Plusieurs hôpitaux suédois de la région de Västra Götalan n’utilisent plus la chloroquine pour soigner leurs patients, après avoir observé des effets secondaires, selon le journal local Expressen. Une information rapportée cet après midi par le site Cnews.

Le médicament anti paludisme peut en effet entraîner des effets secondaires bien connus de ceux qui ont eu l’occasion de voyager dans les pays tropicaux.

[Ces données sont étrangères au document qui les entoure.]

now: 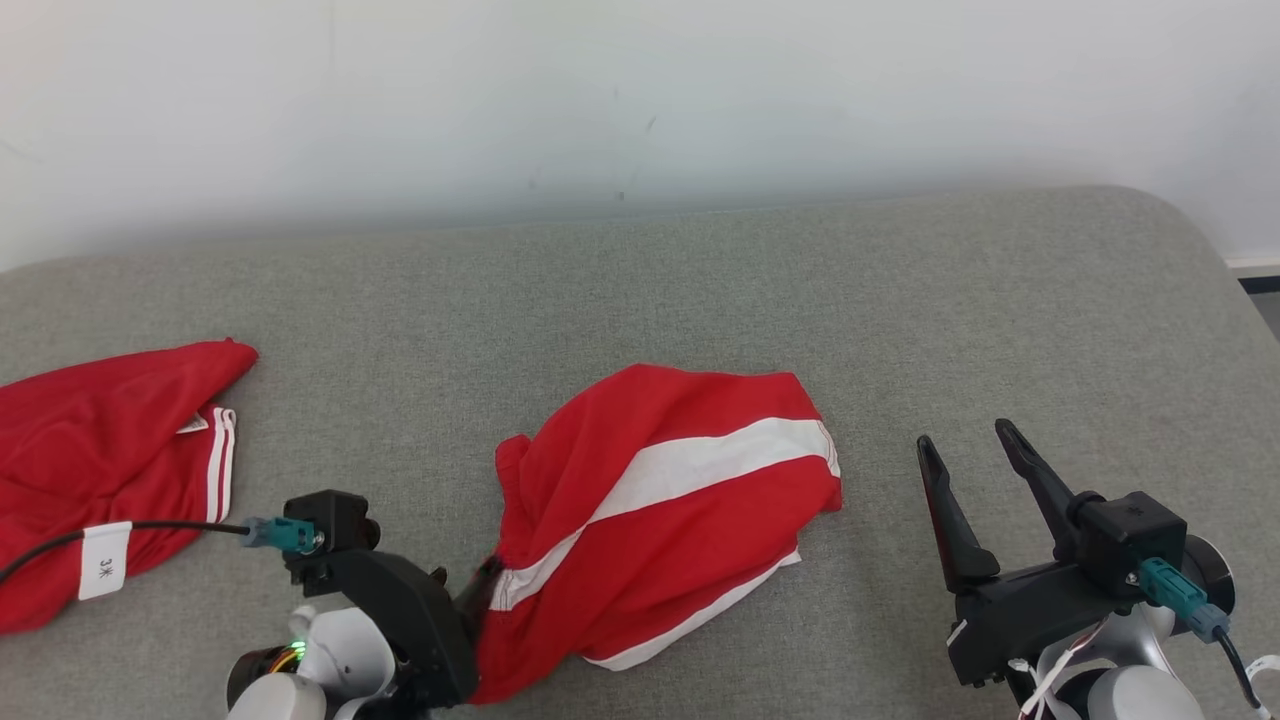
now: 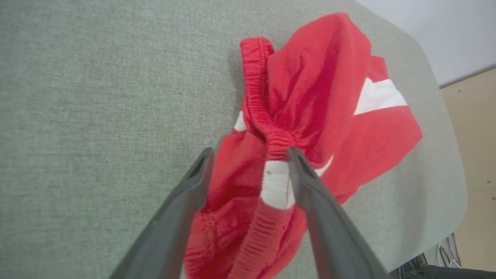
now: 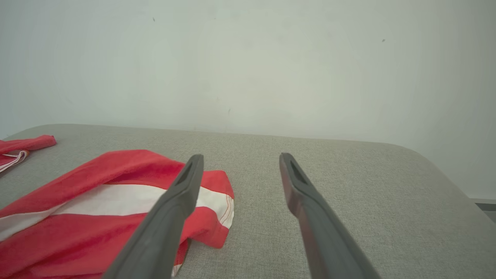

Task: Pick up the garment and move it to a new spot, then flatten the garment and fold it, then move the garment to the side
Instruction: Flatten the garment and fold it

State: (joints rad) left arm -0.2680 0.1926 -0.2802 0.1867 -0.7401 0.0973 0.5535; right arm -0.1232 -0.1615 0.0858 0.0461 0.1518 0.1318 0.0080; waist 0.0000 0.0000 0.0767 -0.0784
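Our left claw [image 2: 250,157] stood wide apart, its fingers [image 2: 310,201] straddling the bunched elastic waistband [image 2: 257,77] of the red shorts [image 1: 660,500] without pinching it. Our right claw [image 1: 965,437] gaped empty too, just right of them. The shorts, white-striped, lay crumpled mid-front on the grey surface [image 1: 700,280]; another red garment [image 1: 110,450] sat well apart, far left.

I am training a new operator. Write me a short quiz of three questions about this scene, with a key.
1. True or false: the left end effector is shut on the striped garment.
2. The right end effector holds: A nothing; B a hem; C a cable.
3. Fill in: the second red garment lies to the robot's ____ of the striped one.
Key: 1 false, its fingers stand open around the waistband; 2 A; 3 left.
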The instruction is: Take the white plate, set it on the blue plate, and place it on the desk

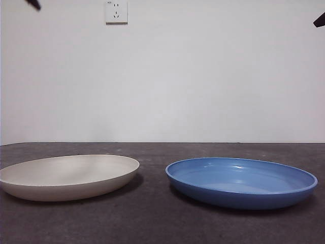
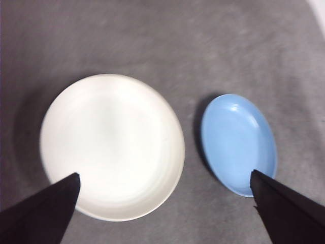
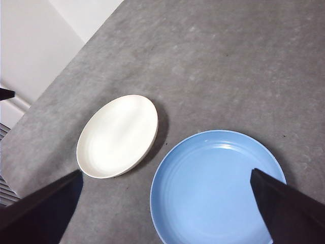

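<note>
White plate: rests flat on the desk, cream and matte, wide and shallow; it touches nothing and sits beside the blue plate with a strip of bare desk between them.
Front view only: both plates seen edge-on, near and large, their low walls and rims showing; behind them a pale wall with a socket, and a black tip at each top corner.
Left wrist view only: white plate from above, round and large, faint rings inside; blue plate looks smaller and oval to one side.
Right wrist view only: blue plate is the large one, white plate farther off, with the desk's edge and a pale wall beyond.
Left gripper: fingers spread wide apart, holding nothing; one fingertip overlaps the white plate's near rim in the picture, the other lies by the blue plate's edge; the gripper hangs high above both.
Right gripper: fingers wide apart, empty; the blue plate lies between them and below, one fingertip overlapping its rim in the picture; the white plate lies past the other finger, well apart.
Blue plate look: glossy medium blue outside, lighter inside, faint rings.
Desk look: dark grey-brown, mottled.
</note>
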Tool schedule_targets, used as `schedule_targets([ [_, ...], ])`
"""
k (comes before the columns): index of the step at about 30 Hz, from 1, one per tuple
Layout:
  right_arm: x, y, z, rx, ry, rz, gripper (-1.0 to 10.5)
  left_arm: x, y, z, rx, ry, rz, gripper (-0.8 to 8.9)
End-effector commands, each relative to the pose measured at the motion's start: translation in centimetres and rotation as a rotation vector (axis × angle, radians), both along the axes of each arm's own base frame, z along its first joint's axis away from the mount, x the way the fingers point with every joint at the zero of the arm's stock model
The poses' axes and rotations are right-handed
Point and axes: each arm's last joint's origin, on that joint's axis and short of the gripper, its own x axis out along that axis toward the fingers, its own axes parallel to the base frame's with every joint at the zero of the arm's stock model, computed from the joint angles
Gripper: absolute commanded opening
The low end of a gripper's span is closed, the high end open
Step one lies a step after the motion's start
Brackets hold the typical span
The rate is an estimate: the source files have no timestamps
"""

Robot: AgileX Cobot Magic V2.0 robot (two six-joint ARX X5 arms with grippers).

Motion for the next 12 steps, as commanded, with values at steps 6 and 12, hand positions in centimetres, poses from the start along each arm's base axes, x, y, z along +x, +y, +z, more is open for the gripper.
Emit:
schedule_targets([
  [6, 0.0, 0.1, 0.5, 0.016, -0.018, 0.032, 6.1, 5.2, 0.8, -3.1, 0.039, 0.152, -0.013, 5.63],
  [12, 0.0, 0.2, 0.5, 0.018, -0.016, 0.033, 6.1, 8.6, 1.2, -6.7, 0.053, 0.242, -0.022, 5.62],
])
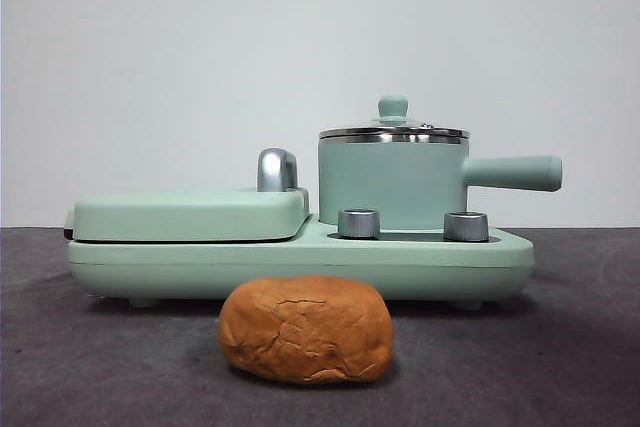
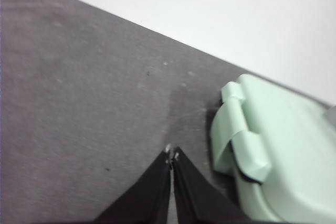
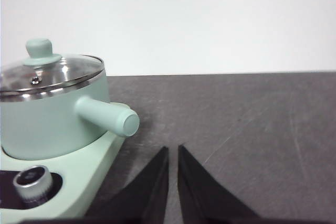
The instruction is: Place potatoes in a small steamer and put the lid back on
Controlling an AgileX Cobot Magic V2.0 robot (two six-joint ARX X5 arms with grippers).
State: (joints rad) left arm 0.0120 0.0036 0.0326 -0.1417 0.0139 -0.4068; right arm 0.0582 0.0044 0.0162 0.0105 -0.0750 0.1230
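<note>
Mint-green enamel covers the small steamer (image 1: 392, 183), which is seated on the right half of a green cooking base (image 1: 300, 257) with its long handle (image 1: 512, 173) pointed to the right. The glass lid (image 1: 393, 129) is set on the steamer's steel rim, its green knob upright. On the left half of the base a flat hinged grill plate (image 1: 188, 215) with a chrome handle (image 1: 277, 169) is seen closed. Two metal dials (image 1: 359, 223) are mounted at the base's front. The orange-brown, cracked potato (image 1: 306, 329) is laid on the grey table mat (image 1: 80, 357) just in front of the base, apart from it. The left gripper (image 2: 171, 156) is held over the mat near the grill plate's hinged end, jaws pressed together and gripping nothing. The right gripper (image 3: 173, 150) is held beside the steamer's handle, its jaws nearly closed, only a thin gap between them, and empty.
</note>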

Dans le journal suédois, un patient âgé de 40 ans, qui s’est vu prescrire deux comprimés de chloroquine à prendre quotidiennement, décrit avoir eu des crampes, une perte de la vision et un mal de tête qui lui a donné l’impression d’entrer dans «une usine à haute tension», rapporte Newsweek.

Magnus Gisslén, un professeur et médecin à l’hôpital universitaire de Sahlgrenska, ayant utilisé de la chloroquine sur ses patients, a même déclaré au Gothenburg Post  qu’«il y a eu des rapports d’effets secondaires suspectés plus graves que ce que nous pensions au départ. Nous ne pouvons pas exclure des effets secondaires graves, en particulier au niveau du cœur».

En France, le professeur Didier Raoult, qui appuie ses propos sur l’une de ses enquêtes, précise que l’hydroxychloroquine doit être donnée au début de la maladie.

Le protocole proposé par l’équipe de recherche Marseillaise dirigée par le professeur Raoult est adopté par nombre de pays dont l’Algérie après plusieurs jours d’hésitations et sous la pression d’une opinion publique au bord de la panique. Certains centres hospitaliers ont émis des réserves suite au constat de complications cardiaques. D’autres ont loué les mérites du traitement et ont annoncé des résultats positifs spectaculaires.